Fundamentals: According to the most recent 10-q filed with the SEC (9/30/10), and with its equity raise in early 2010 of $24. 4 MM, the company has a strong balance sheet and relatively small cash burn and expects this to last through 2012. The company has 54 MM shares outstanding, and 60 MM fully diluted.
Conclusion and Future Directions: Overall, I believe Prolor’s higher risk obesity program offers significant potential upside in addition to its (relatively) lower risk hemophilia and growth hormone programs.
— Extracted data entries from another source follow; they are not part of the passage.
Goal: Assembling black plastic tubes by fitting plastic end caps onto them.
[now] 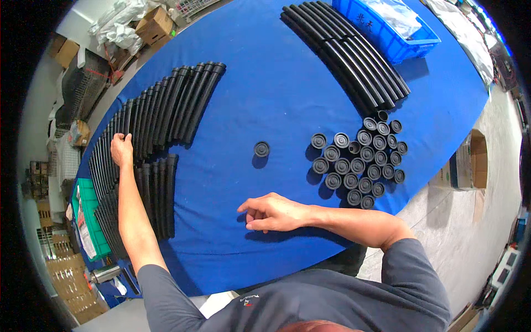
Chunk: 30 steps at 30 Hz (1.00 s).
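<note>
Black tubes (160,108) lie side by side in a fanned row on the left of the blue-covered table. My left hand (121,149) is over this row, its fingers closed on one black tube. A shorter row of black tubes (157,193) lies nearer to me, beside my left forearm. My right hand (274,213) hovers low over the cloth near the middle, fingers loosely bent and apart, with nothing seen in it. Beyond it a single round black cap (261,149) with ringed top sits alone. Several like round caps (358,166) stand in a cluster to the right.
Long black tubes (345,52) lie together at the far right, beside a blue plastic crate (401,52) with clear bags in it. A green tray (95,227) is at the table's left edge. Cardboard boxes (155,26) stand past the far left edge, and another carton (470,163) on the right floor.
</note>
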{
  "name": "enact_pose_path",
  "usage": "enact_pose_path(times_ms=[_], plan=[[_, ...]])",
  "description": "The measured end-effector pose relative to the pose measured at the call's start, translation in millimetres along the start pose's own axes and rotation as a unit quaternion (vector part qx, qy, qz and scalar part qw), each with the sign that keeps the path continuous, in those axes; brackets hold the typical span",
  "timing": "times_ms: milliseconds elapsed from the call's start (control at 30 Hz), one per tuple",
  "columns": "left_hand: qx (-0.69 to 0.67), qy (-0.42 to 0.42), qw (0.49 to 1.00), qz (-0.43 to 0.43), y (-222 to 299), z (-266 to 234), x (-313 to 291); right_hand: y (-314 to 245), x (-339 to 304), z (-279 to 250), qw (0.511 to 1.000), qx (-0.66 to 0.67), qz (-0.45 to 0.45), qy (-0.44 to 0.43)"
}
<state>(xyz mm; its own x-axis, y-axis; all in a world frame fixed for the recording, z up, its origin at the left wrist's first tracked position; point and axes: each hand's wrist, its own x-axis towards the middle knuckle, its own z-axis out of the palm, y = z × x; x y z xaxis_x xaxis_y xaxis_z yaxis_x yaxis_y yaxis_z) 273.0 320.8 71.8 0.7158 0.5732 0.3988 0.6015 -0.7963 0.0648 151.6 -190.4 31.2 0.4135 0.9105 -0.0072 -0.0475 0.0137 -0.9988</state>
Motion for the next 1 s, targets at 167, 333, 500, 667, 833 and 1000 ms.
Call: enact_pose_path(times_ms=[167, 333, 500, 667, 833, 1000], plan=[[-0.001, 0.014, 0.998, 0.066, 4.4, -5.2, -13.1, 1.4, -3.7, 1.4, 1.0, 0.007, -0.016, 0.015], [-0.014, 0.043, 0.997, 0.068, 3.0, -22.3, -15.4, 0.6, -3.1, 3.2, 0.999, -0.009, -0.039, 0.032], [-0.091, 0.078, 0.976, 0.181, 50.2, -47.6, -18.6, 8.2, -0.9, 9.1, 0.992, -0.072, -0.094, 0.046], [-0.215, 0.037, 0.936, 0.275, 164.0, -60.4, -42.3, 9.1, -1.9, 17.6, 0.975, -0.14, -0.16, 0.059], [-0.342, -0.06, 0.888, 0.302, 313.7, -51.2, -92.2, 14.8, -4.5, 20.5, 0.945, -0.227, -0.221, 0.083], [-0.374, -0.095, 0.846, 0.369, 427.8, -24.3, -121.6, 15.4, -5.1, 22.3, 0.918, -0.305, -0.239, 0.087]])
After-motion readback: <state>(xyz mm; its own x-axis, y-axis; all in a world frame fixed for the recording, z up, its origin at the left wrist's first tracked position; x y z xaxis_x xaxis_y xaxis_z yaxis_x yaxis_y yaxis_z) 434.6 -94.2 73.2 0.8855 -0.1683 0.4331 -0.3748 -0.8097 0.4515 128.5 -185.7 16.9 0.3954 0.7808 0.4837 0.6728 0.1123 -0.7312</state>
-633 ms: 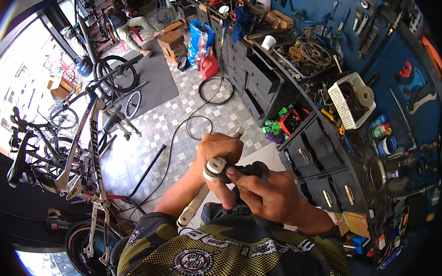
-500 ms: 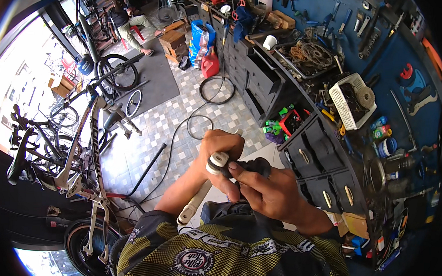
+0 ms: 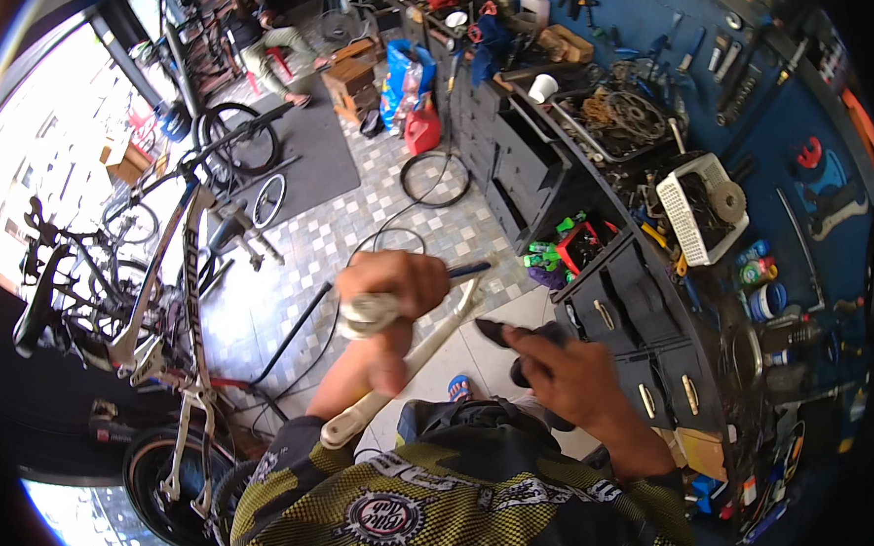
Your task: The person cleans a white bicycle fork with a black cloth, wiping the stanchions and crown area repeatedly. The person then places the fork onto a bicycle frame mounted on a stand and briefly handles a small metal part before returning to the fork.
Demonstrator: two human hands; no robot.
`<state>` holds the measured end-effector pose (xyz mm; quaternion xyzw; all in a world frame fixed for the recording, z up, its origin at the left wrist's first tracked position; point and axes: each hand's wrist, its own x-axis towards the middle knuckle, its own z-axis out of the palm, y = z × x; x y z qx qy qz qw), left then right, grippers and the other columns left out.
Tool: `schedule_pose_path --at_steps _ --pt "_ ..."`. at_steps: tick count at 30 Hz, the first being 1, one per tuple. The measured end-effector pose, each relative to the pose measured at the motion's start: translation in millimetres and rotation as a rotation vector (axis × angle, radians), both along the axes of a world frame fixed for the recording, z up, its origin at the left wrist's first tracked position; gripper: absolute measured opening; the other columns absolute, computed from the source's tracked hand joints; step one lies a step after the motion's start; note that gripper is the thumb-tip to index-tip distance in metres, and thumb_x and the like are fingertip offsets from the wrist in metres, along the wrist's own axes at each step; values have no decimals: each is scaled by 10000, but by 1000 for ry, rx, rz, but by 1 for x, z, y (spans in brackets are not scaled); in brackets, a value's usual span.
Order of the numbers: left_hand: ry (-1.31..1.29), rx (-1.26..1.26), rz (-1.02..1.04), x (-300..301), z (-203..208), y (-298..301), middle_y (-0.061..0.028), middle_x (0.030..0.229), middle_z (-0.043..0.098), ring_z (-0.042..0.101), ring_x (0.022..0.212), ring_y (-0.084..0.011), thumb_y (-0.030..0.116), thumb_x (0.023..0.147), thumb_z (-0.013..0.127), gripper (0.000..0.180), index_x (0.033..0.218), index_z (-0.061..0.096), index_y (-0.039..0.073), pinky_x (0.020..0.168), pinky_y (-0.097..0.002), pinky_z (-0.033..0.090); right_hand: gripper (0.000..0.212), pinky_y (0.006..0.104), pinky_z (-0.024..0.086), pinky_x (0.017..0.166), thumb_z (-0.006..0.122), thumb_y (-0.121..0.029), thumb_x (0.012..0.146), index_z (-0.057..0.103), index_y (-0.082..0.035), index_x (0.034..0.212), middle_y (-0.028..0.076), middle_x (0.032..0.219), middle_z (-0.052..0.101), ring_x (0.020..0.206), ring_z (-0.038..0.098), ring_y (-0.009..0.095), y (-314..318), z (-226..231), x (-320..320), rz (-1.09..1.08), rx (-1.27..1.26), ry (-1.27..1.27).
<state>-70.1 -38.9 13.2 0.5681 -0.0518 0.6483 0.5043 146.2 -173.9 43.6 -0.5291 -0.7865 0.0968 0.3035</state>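
1 pale bar [image 3: 435, 342] in left fingers [image 3: 412, 280]

Large block letters are running lengthwise along a tube of the bicycle frame [image 3: 192, 285], between its two long edges. On the yellow-and-black jersey [image 3: 581, 543], white lettering [image 3: 504, 494] is stretching along the upper edge of the front, partly lost in folds. Nearer the jersey's lower left, a round toothed badge [image 3: 385, 516] is carrying dark lettering on white. At far left, a small red label [image 3: 103, 434] is showing pale marks too tiny for reading.
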Motion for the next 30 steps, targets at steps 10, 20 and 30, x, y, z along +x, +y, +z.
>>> schedule_pose_path --at_steps 10,20,30 --pt "280 119 114 16 7 -2 11 580 454 419 499 -142 866 417 819 897 673 450 89 484 -294 353 489 323 507 487 763 -128 854 721 -232 1329 4 797 688 537 613 171 0 44 -2 153 310 7" --pt "509 161 199 8 4 -5 11 552 404 396 450 -171 898 452 846 931 624 403 97 439 -321 299 536 324 510 482 736 -189 861 679 -251 1390 -1 773 657 537 611 172 9 43 -8 193 276 -160" --pt "526 31 138 17 1 -7 6 530 405 390 445 -160 776 515 920 851 616 424 91 442 -330 302 555 337 516 483 752 -189 860 672 -259 1405 13 707 583 543 611 188 12 31 -12 160 265 -109"
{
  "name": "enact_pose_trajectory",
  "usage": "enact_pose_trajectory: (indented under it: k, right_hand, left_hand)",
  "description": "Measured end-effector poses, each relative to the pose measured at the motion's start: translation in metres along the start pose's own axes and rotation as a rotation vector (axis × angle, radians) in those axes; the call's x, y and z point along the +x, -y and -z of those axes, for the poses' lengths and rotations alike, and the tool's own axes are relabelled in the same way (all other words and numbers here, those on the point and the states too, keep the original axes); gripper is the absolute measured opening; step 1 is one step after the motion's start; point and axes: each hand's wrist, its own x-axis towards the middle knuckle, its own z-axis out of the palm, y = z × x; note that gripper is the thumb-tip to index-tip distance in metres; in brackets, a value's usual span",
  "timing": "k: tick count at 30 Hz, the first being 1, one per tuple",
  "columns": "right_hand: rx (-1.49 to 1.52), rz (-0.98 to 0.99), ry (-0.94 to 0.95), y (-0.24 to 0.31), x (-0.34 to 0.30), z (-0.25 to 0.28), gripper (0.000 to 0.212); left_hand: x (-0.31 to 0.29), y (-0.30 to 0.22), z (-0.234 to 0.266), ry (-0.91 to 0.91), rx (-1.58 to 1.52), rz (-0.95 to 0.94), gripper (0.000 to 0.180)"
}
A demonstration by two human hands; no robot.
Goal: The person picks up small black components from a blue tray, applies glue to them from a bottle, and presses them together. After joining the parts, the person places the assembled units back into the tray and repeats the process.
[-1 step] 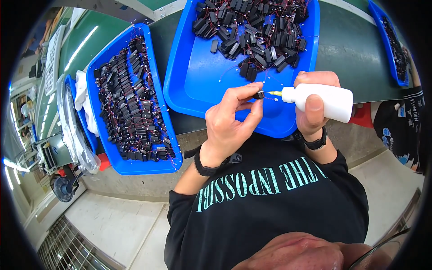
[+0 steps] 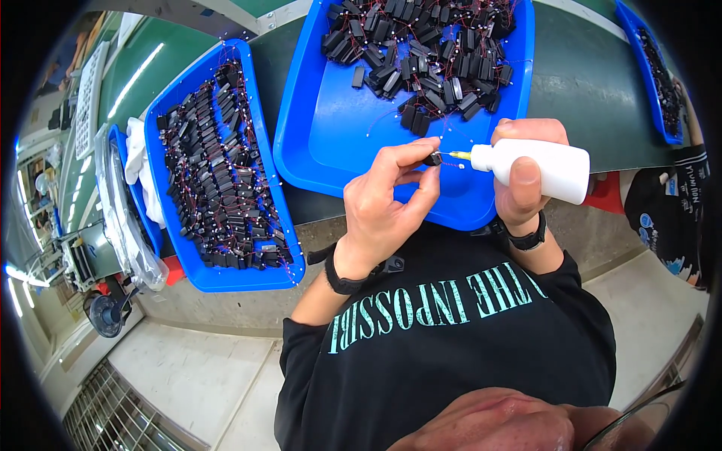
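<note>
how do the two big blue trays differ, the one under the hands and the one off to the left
The tray under the hands has its small black parts heaped loosely at the far end, leaving much bare blue floor; the left tray is covered almost edge to edge with black parts laid in rough rows. The first sits nearly square to the person; the left one lies angled. Both are blue, shallow, and hold similar black parts with thin red wires.
</note>
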Motion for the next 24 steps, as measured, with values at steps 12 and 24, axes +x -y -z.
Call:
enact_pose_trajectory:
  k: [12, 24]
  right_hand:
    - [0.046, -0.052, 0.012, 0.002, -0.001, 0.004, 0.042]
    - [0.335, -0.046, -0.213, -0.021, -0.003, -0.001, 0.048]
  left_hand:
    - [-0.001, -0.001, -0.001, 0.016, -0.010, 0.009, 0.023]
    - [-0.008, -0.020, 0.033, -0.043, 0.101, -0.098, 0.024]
More globally, I view the approach of greatly improving existing biologics by increasing their therapeutic life as an attractive niche and believe Prolor possesses a respectable competitive advantage in this area (as judged by the competition abandoning their extended release projects). While questions remain to be answered concerning Prolor’s potential market share, the data suggest it could be significant given the large decreases in administration of hGH (and therefore, convenience) with what appears to be similar efficacy, especially in the potential pediatric indication. A strong marketing/distribution agreement might help in this regard. Over the long-term I believe that Prolor’s proprietary CTP system mitigates the high risk of drug development relative to completely novel formulations, given its improvements over the current technology and European approval of Merck’s Elonva.
Disclosure: I have no positions in any stocks mentioned, and no plans to initiate any positions within the next 72 hours.